Situation in region one century ago

Emerging from the internal upheaval brought by the fall of the Romanov Tzars in Russia, a Transcaucasian parliament, known as the Seym or Supreme Power of the Transcaucasia, was formed in Tbilisi, the capital current of Georgia, on Feb. 14, 1918, by representatives from the Southern Caucasus. The Muslim faction of the Seym comprised of 44 delegates who were elected from the region to the Russian Constituent Assembly formed after the 1917 Revolution and represented over a million Turkic Muslims in Azerbaijan and the Southern Caucasus.

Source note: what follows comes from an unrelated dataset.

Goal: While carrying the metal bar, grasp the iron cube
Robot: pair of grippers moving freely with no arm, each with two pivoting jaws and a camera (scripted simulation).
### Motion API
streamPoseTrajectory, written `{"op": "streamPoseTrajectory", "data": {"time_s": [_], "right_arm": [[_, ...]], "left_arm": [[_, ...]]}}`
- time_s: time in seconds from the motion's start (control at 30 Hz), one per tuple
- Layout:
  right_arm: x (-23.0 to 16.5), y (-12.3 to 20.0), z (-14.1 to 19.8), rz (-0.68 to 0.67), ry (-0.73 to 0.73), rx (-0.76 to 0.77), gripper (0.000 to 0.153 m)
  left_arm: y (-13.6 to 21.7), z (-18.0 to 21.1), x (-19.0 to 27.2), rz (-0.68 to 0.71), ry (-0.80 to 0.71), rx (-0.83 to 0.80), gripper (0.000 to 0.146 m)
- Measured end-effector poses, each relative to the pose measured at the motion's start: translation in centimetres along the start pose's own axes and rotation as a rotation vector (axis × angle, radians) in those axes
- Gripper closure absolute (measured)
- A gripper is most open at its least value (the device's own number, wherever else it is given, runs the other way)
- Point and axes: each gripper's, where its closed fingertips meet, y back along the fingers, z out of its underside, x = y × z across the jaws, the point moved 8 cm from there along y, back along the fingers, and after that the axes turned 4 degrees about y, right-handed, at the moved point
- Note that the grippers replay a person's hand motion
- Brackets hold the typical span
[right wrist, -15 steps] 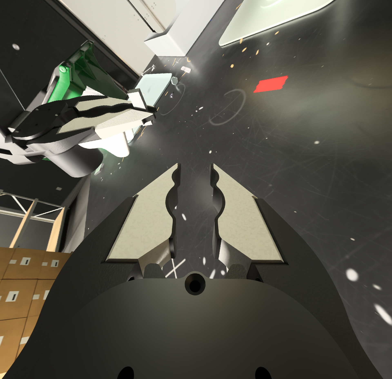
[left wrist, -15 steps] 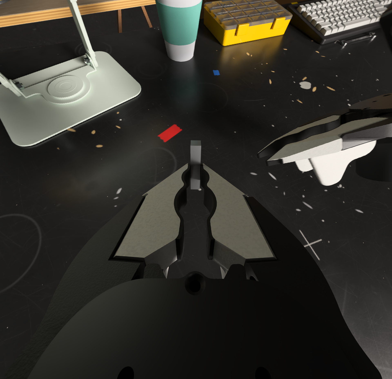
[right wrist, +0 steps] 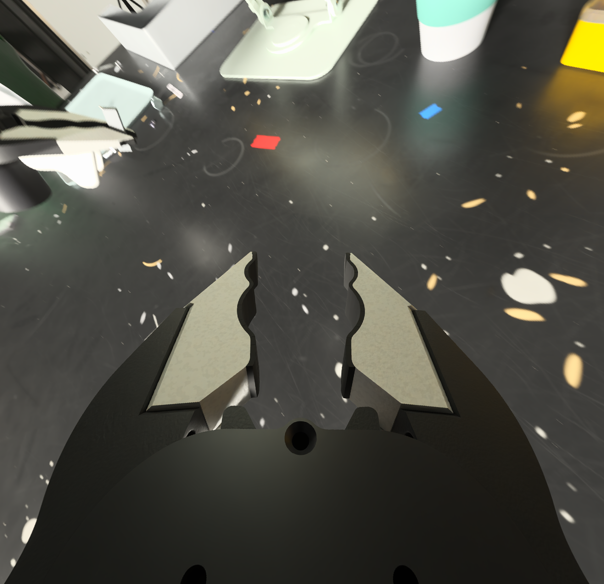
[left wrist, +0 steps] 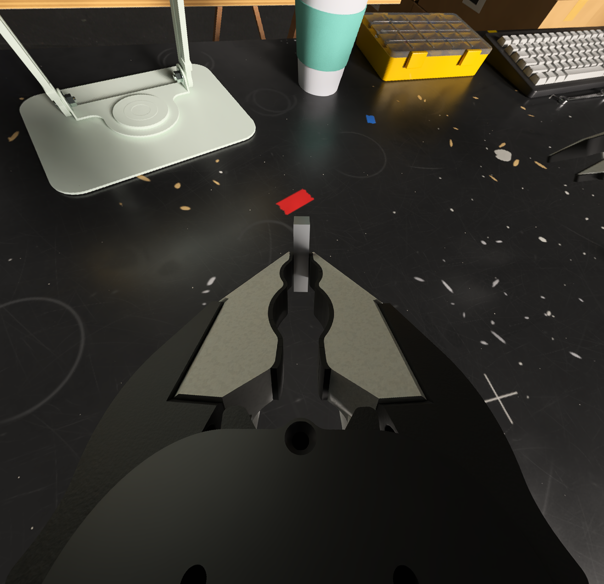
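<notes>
My left gripper (left wrist: pixel 301 256) is shut on the metal bar (left wrist: pixel 301 241), a short grey bar that stands up between the fingertips above the black table (left wrist: pixel 425 274). From the right wrist view the left gripper (right wrist: pixel 129 133) shows at the left with the bar's end (right wrist: pixel 111 117) sticking up. My right gripper (right wrist: pixel 300 256) is open and empty, held low over the table. Only its fingertips (left wrist: pixel 588 172) show at the right edge of the left wrist view. I see no iron cube in either view.
At the back stand a pale green stand base (left wrist: pixel 137 126), a paper cup with a teal sleeve (left wrist: pixel 327 38), a yellow case (left wrist: pixel 425 51) and a keyboard (left wrist: pixel 555 58). Red tape (left wrist: pixel 295 201) and blue tape (left wrist: pixel 370 119) lie flat. A white box (right wrist: pixel 163 28) and a mint pad (right wrist: pixel 108 94) are at the left.
My right gripper has opened wider, swung round to face the cup and stand, and drawn away to the right of the left gripper. The left gripper still holds the bar.
</notes>
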Motion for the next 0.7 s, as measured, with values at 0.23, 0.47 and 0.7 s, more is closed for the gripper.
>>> {"op": "streamPoseTrajectory", "data": {"time_s": [0.23,0.47,0.7], "right_arm": [[1.2,2.3,2.9,0.047,0.088,-0.128,0.098],[0.2,3.1,4.6,-0.034,0.214,-0.237,0.09],[0.4,8.1,7.0,-0.075,0.296,-0.311,0.085]], "left_arm": [[-0.5,-0.4,-0.2,0.003,-0.001,0.001,0.138],[-0.5,0.4,0.5,0.009,0.043,0.01,0.138],[-1.3,0.5,2.1,0.056,0.037,0.005,0.138]]}}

The Muslim faction, or Council of Muslims, was functioning as a Muslim Parliament of Transcaucasia.

Following the persistent claims of the Azerbaijani representatives, who were among the most consistent attendees in the parliament, the Seym proclaimed the independence of Transcaucasia on April 9, 1918. This led to the establishment of the United Republic of Transcaucasia. However, serious contradictions and conflicts among the disparate national interests hampered both the Transcaucasian Seym and the Republic of Transcaucasia.

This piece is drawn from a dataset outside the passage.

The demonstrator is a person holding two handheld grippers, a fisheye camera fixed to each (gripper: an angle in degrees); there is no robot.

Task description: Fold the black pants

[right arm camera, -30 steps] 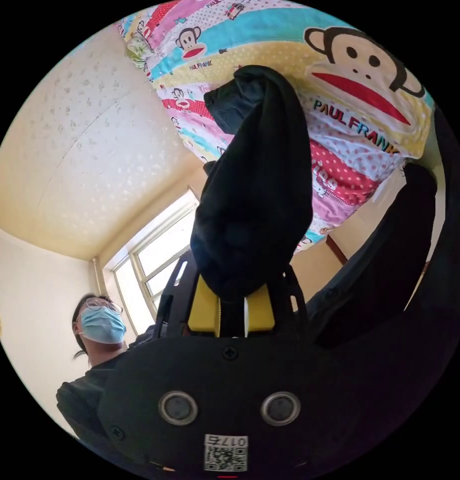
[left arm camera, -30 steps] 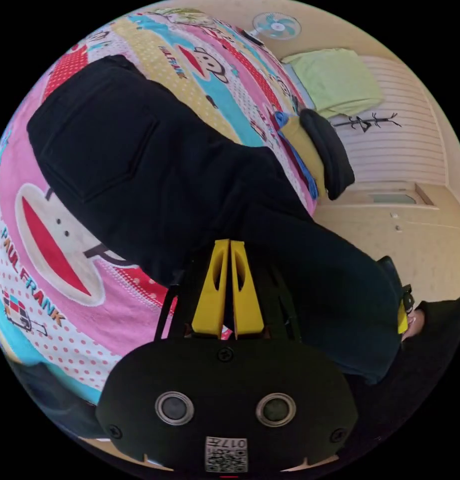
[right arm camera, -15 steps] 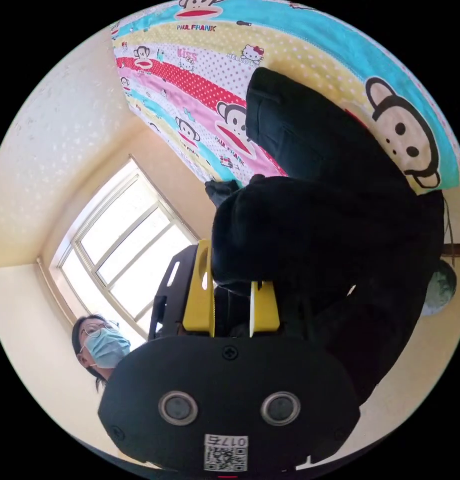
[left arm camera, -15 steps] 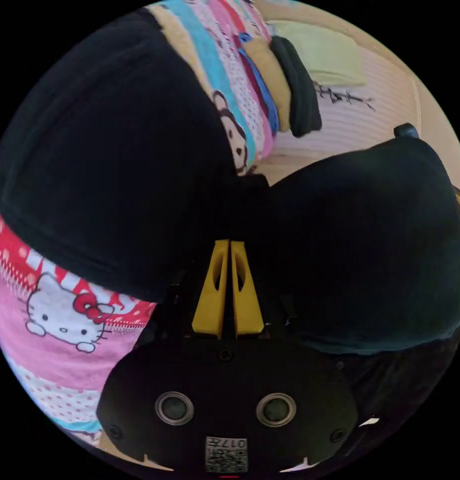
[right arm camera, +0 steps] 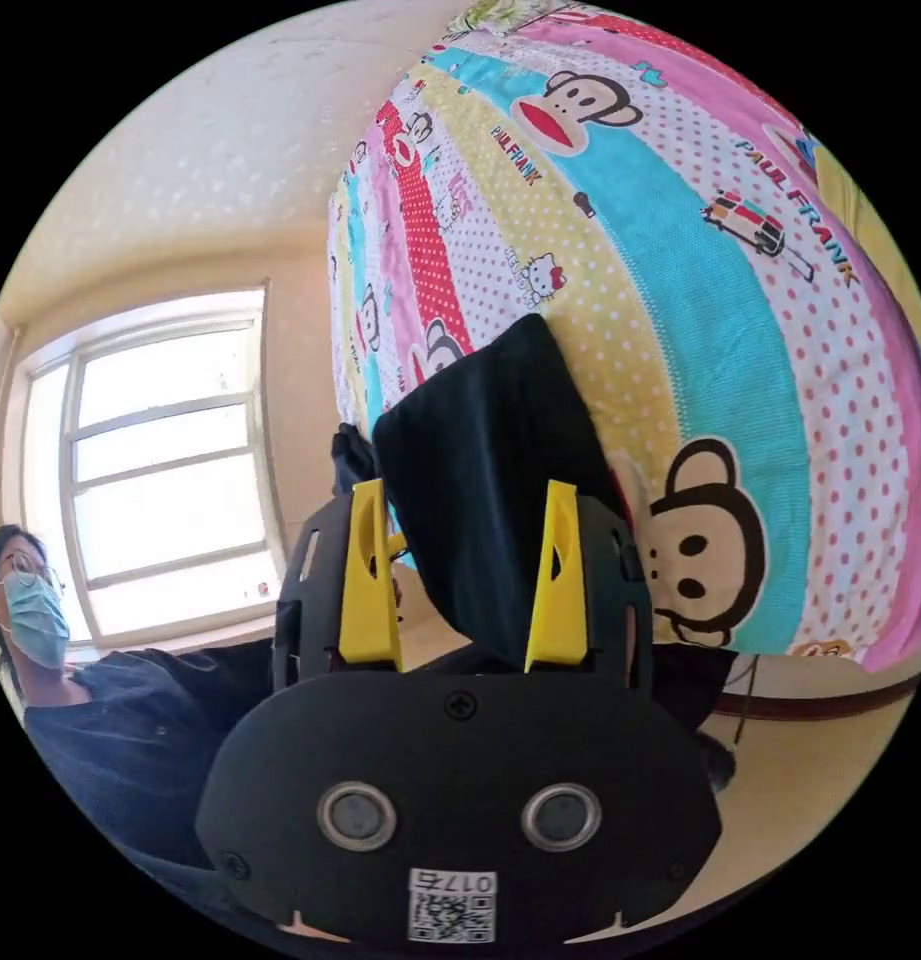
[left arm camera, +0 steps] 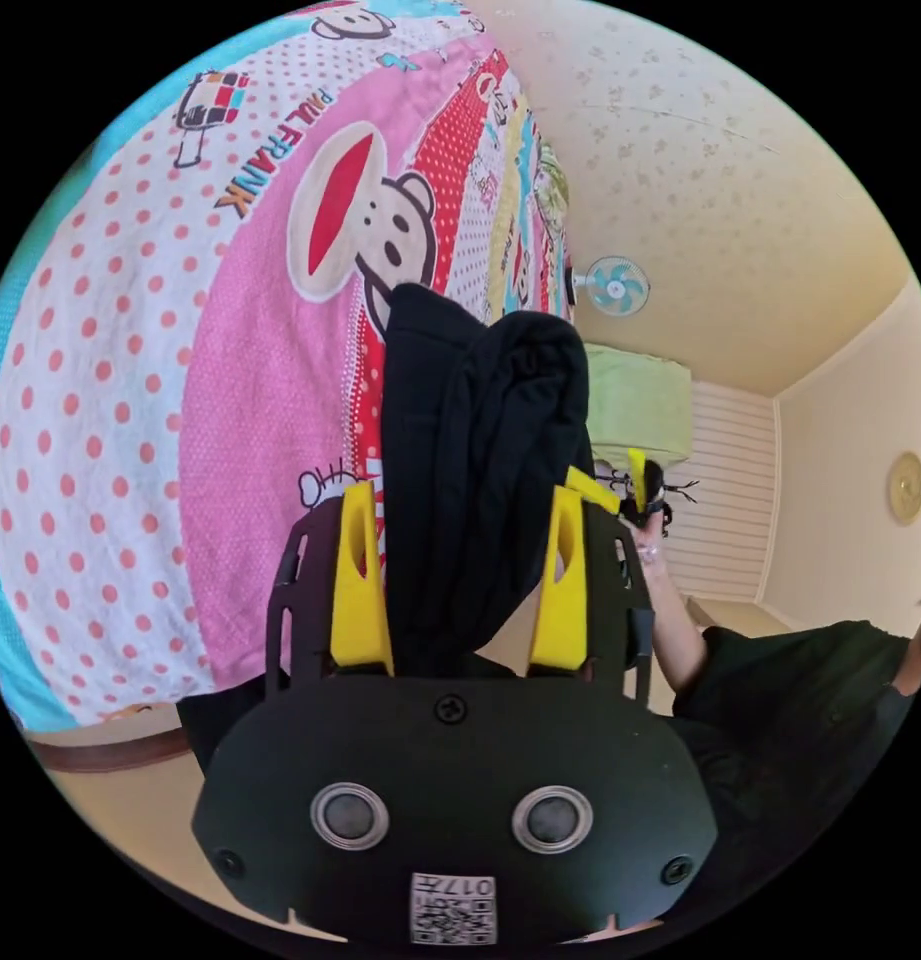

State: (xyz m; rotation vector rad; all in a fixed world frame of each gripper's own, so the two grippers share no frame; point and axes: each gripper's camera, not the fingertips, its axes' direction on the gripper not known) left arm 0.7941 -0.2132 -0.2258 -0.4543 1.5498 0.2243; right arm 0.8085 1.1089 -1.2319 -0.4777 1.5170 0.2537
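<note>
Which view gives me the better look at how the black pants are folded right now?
The left gripper view: the black pants show layered folds stacked on the patterned bedspread, between the open left gripper. The right gripper view shows the pants as one flat dark panel between the open right gripper, with little fold detail.

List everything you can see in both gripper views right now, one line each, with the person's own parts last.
Black pants: one, black, folded on the bedspread between the open jaws.
Cartoon bedspread: one, multicoloured, under the pants.
Fan: one, teal, on the wall.
Green cloth: one, light green, beyond the pants.
Window: one, bright, behind the person.
Left gripper: yellow jaws, open.
Right gripper: yellow jaws, open.
Person's forearm: one, beside the pants.
</note>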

As a result, the Georgian delegation left the Seym and announced the independence of Georgia on May 26, 1918. Following Georgia, members of the Muslim faction held a separate meeting one day later and decided to declare the independence of Azerbaijan. With this purpose, the Transcaucasian Muslim Council proclaimed itself the National Council of Azerbaijan – the country's lawmaking body.

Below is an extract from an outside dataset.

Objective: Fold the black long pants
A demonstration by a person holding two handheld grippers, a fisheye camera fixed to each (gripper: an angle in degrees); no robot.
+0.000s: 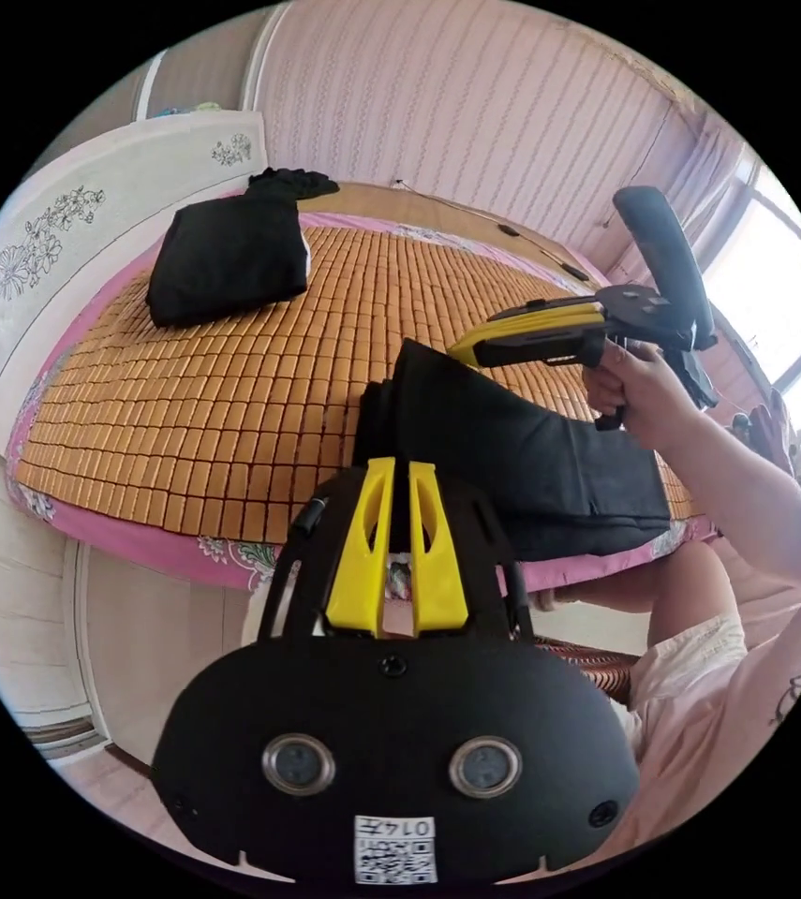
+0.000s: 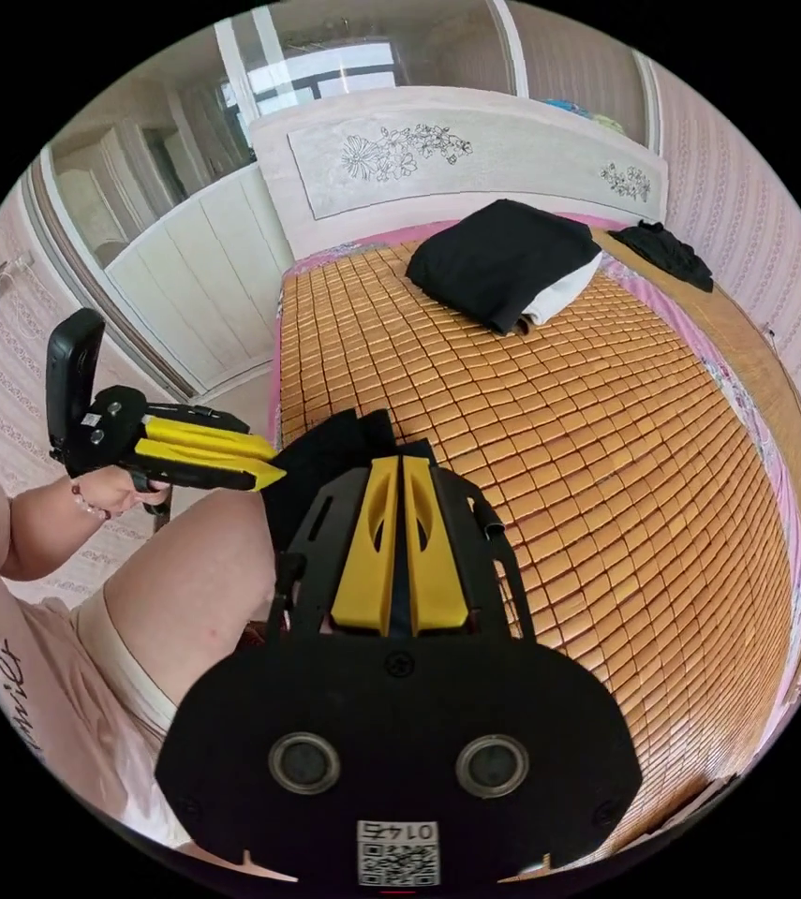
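Folded clothes (image 2: 503,262) far across mat (image 2: 606,449) from pants (image 1: 531,459).

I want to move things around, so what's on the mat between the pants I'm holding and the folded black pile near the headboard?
Nothing: in the left gripper view, bare bamboo mat separates the black pants from the folded pile.

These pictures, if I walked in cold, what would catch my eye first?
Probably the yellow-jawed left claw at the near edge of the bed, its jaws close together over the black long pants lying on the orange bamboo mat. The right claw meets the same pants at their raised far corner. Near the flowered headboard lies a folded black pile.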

During that meeting, a statesman and prominent public figure, Mammad Amin Rasulzade, was elected chairman of the National Council of Azerbaijan, though he was not present at the meeting, but in Batumi, Georgia. On May 28, 1918, a historic meeting in Tbilisi adopted the Declaration of Independence of Azerbaijan, consisting of six articles, making Azerbaijan the first Parliamentary Republic in the Muslim East. Being the beacon of hope for the independence movement of Azerbaijan in the 20th century with his remarks, "Once raised, the flag never falls!" Rasulzade played a key role in the formation of the modern Azerbaijani identity.

The government led by Khoyski then came to Ganja in June, and was not able to come directly to Baku because the city was then controlled by Armenian and Bolshevik militants. The newly founded state managed to form the national army on June 26, 1918. The Caucasian Islamic Army came to help the Azerbaijani people in Ganja upon their appeal to the Ottoman Empire, and completed its mission in September in Baku after liberating the city. In December 1918, the first decision of the newly established Azerbaijani Parliament was to place a monument for the "martyred Ottoman soldiers and officers" at the highest location in Baku.

Though its plan and sketches were prepared, the Soviet occupation in April 1920 did not allow its construction. Finally, the monument was erected in 1999-2000. The Azerbaijani Democratic Republic was toppled after almost two years by the Soviet Union, and the country restored its independence only after the collapse of the USSR in 1991. Turkey was the first country to recognize Azerbaijan's independence, and Baku opened its embassy in Turkey in 1992.